No Twitter, Duvivier ironiza obituário publicado por engano pela folha. (Reprodução/@gduvivier)

A Folha alega erro técnico como origem da gafe e, em nota, justifica ser “de praxe no jornalismo” a preparação de obituários prévios de pessoas públicas. A situação já suscita uma crítica. A elaboração desse tipo de conteúdo, para garantir a notícia pronta “na hora H”, se fundamenta na apuração prévia ou na corrida pelo furo de reportagem?

Poderíamos nos ater a esse ponto, mas há ainda outra discussão que se envolve nessa história. A Folha de S.Paulo é um dos poucos veículos brasileiros que possui o cargo de ombudsman, ocupado hoje por José Henrique Mariante. Dias depois do ocorrido, em sua coluna, o jornalista trouxe à baila essa derrapada, sua repercussão, e outros equívocos semelhantes ocorridos com Romeu Tuma e Pelé, por exemplo.

Mariante não poupa: classifica a escorregadela como “vexame” e mostra que a errata feita foi “o mínimo”. Quem lê o texto no site da Folha pode se impressionar com o tom taxativo, mas não deve se enganar. Errar ainda é humano. No rodapé da coluna, bem pequenininho, lê-se: “Erramos: o texto foi alterado. Romeu Tuma (1931–2010) nunca foi deputado. […] O texto foi corrigido”.

Procissão real em 1965, quando a rainha Elizabeth II tinha apenas 39 anos. (Foto: Annie Spratt/Unsplash)

A alteração foi feita três dias após a publicação do texto. Não teve a mesma repercussão que a notícia equivocada sobre a rainha, corrigida em menos de meia hora, mas vivencia o mesmo mal que delata: “No site, pronto é um apertar de botão, tornando cada vez mais sedutora a ideia de notícia feita em linha de montagem, eficiente na corrida por audiência até a próxima falha, técnica ou não. Mas jornalismo não é fábrica”, afirma a coluna do ombudsman.

Lívia de Souza Vieira, pesquisadora associada no ObjETHOS (Observatório da Ética Jornalística — UFSC), vai além. Para ela, a discussão sobre as erratas se encontra no campo da ética no jornalismo. “Os meios são suscetíveis a erros, mas a condição de velocidade inerente ao jornalismo online torna a discussão necessária, já que falhas que podem comprometer a qualidade do jornalismo, enquanto serviço social, geram transtornos de ordem ética”, escreve.
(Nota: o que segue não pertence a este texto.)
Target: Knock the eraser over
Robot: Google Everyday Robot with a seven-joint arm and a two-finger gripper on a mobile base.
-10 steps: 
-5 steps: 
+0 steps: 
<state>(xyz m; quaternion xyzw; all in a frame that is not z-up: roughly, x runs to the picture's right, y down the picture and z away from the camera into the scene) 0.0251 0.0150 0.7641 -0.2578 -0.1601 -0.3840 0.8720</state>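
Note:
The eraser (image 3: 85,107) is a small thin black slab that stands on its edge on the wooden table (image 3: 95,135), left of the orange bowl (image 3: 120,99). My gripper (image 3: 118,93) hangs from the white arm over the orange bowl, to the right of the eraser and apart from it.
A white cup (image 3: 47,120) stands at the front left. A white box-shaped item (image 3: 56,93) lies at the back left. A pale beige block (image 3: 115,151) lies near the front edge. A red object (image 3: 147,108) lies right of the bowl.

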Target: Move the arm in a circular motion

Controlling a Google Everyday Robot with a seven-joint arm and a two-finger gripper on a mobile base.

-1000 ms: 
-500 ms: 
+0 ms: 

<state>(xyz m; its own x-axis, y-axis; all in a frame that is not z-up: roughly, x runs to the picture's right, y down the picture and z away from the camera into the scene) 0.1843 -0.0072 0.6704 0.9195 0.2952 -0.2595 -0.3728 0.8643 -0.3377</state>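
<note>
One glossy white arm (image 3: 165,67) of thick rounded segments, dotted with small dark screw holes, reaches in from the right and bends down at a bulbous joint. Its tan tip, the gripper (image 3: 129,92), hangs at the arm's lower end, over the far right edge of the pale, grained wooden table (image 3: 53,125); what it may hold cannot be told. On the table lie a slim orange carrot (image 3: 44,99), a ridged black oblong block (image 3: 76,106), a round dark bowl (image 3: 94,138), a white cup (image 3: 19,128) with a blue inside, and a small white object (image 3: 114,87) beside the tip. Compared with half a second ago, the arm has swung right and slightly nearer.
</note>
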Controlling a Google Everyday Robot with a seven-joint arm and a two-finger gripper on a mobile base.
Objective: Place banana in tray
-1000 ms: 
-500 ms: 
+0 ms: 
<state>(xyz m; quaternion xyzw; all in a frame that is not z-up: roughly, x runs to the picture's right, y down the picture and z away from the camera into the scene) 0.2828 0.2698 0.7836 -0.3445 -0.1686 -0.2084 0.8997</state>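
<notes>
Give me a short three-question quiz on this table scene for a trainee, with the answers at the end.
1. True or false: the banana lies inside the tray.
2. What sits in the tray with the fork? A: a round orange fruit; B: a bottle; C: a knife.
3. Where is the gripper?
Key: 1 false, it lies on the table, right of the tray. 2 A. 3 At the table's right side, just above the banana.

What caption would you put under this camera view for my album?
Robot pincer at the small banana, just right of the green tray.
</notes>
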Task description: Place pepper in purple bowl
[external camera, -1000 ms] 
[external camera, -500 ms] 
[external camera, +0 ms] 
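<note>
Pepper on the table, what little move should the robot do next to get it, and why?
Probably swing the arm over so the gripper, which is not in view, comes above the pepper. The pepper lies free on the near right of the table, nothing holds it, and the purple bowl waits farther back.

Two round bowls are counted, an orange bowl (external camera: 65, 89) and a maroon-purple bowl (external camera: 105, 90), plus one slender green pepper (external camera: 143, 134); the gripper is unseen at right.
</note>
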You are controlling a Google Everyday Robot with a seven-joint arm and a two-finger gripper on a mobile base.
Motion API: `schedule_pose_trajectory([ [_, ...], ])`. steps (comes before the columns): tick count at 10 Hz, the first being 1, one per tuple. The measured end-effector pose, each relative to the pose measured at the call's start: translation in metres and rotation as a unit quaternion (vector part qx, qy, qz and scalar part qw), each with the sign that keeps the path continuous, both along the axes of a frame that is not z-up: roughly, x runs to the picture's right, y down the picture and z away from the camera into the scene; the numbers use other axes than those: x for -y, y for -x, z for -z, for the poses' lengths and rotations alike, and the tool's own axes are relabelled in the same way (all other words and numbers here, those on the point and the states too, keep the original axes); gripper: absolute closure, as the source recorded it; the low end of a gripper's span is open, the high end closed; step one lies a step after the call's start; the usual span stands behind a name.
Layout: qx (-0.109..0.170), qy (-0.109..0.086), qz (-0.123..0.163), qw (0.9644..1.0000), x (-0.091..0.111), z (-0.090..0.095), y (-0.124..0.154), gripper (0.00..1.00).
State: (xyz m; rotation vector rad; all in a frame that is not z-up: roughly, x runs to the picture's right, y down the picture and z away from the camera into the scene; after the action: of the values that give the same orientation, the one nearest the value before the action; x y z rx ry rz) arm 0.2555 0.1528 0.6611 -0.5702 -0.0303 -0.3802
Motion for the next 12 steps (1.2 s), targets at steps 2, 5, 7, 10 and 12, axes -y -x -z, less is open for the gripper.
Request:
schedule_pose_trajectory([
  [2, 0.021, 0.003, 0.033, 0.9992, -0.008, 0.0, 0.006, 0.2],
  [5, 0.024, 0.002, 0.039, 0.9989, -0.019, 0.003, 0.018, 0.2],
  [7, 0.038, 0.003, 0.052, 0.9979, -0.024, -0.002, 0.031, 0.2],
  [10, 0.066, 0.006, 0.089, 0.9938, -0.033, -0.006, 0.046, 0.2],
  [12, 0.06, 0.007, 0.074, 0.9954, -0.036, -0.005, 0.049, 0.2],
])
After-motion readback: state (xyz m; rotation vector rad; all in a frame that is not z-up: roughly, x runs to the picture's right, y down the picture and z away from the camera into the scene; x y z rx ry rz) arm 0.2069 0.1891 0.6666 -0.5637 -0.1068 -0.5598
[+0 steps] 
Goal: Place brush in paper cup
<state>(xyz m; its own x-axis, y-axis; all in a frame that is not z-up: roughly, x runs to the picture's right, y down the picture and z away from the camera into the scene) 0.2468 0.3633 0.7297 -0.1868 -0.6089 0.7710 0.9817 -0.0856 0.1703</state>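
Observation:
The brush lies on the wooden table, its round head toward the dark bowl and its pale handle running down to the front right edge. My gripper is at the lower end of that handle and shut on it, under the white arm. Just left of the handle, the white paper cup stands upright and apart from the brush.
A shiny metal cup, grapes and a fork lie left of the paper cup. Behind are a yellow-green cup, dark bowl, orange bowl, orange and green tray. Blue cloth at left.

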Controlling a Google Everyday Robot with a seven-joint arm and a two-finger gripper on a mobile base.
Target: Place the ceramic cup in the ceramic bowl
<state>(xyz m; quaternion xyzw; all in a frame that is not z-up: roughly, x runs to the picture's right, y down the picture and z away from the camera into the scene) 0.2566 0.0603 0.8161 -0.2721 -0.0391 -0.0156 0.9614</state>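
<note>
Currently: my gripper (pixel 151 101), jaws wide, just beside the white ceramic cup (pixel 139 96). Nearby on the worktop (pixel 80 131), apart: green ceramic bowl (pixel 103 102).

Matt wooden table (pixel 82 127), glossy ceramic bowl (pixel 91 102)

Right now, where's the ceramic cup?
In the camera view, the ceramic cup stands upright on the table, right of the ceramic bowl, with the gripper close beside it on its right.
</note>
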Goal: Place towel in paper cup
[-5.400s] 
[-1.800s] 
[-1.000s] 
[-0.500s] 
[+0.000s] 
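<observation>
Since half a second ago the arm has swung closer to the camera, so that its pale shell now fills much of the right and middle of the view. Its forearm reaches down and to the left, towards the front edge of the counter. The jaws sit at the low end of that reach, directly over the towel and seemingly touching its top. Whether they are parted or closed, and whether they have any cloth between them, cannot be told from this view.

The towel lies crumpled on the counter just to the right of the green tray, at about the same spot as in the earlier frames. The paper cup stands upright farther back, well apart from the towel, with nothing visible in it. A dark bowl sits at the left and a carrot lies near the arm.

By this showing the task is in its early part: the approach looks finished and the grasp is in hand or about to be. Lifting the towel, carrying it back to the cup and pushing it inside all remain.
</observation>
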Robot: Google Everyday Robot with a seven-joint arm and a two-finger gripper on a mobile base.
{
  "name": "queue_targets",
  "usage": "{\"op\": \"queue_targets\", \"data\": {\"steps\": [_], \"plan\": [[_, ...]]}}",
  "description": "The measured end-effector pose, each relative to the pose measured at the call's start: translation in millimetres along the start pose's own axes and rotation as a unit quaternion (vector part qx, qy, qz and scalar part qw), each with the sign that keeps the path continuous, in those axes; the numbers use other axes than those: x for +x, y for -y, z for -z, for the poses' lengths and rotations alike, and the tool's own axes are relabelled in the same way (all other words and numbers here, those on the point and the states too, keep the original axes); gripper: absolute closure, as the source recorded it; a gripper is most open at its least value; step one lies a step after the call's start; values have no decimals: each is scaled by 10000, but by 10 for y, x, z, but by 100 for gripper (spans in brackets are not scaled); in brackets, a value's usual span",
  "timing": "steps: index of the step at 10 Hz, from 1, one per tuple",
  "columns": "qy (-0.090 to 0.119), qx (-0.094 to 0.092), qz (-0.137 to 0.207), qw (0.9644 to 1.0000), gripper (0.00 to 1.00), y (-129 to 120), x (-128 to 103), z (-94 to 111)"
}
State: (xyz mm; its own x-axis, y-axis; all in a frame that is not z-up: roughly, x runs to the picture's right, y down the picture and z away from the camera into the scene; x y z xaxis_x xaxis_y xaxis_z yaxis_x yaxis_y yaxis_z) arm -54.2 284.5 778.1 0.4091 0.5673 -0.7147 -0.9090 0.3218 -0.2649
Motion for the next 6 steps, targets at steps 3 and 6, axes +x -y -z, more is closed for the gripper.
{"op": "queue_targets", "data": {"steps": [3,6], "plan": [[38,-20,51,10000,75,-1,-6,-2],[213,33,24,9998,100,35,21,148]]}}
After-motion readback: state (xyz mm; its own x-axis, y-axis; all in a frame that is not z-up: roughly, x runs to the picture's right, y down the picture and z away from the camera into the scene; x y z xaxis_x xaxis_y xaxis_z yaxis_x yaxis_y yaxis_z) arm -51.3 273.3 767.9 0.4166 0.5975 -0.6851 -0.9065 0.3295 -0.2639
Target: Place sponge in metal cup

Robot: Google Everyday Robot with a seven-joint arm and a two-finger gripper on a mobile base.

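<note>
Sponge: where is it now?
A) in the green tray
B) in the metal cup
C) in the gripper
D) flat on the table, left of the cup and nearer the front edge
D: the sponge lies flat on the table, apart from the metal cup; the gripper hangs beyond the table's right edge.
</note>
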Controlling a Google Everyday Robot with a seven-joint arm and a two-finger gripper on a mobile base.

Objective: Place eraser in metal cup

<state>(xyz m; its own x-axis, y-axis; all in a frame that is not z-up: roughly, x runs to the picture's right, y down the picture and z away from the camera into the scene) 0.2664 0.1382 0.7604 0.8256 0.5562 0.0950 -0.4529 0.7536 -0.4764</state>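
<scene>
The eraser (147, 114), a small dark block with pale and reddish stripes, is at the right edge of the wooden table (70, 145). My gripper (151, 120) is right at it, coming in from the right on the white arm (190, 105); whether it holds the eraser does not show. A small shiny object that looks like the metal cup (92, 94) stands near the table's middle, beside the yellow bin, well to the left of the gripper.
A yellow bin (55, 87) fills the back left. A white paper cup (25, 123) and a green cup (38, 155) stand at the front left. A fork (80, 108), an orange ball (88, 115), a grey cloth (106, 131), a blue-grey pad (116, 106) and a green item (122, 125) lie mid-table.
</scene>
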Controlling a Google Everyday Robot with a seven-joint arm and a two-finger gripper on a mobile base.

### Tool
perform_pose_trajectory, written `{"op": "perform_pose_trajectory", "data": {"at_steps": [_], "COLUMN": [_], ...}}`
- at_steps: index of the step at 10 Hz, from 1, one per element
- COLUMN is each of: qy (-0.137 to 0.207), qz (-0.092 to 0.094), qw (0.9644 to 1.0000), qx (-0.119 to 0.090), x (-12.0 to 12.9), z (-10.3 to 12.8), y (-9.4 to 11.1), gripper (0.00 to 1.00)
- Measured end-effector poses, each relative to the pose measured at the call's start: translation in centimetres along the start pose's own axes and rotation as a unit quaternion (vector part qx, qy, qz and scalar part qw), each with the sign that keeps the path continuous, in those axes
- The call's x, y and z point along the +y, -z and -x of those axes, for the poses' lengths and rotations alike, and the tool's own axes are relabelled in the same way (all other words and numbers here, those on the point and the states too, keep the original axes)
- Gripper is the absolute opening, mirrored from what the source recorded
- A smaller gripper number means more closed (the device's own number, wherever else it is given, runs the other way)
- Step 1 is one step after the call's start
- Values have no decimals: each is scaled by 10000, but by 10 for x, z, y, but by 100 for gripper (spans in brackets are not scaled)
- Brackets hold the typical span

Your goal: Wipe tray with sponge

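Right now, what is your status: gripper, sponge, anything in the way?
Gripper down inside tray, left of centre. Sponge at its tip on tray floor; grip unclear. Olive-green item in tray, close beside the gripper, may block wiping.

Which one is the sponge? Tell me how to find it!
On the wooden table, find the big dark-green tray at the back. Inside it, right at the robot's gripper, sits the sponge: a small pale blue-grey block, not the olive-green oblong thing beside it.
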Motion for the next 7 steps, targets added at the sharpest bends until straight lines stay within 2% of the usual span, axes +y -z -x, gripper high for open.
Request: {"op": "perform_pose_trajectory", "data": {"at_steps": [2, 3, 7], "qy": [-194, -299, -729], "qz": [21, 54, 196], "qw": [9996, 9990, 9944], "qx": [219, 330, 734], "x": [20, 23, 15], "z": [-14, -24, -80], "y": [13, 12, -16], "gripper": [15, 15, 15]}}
Estátua de cera da rainha Elizabeth II, exposta no Museu Madame Tussauds. (Foto: Mathew Browne/Unsplash)

Partindo desse cenário, é possível afirmar de forma contundente que o tratamento e o espaço dado para as erratas no jornalismo devem estar presentes no cotidiano de jornalistas e empresas do ramo, visando à manutenção da credibilidade do jornalismo como um todo.

Além disso, cada ator envolvido nessa seara deve individualmente prezar sempre por sua credibilidade, tendo em vista sua reponsabilidade ética enquanto comunicador. Ainda que possa ser difícil aos jornalistas, a confiança em nossa apuração não deve superar o dever de checar cada informação levantada uma, duas, muitas vezes.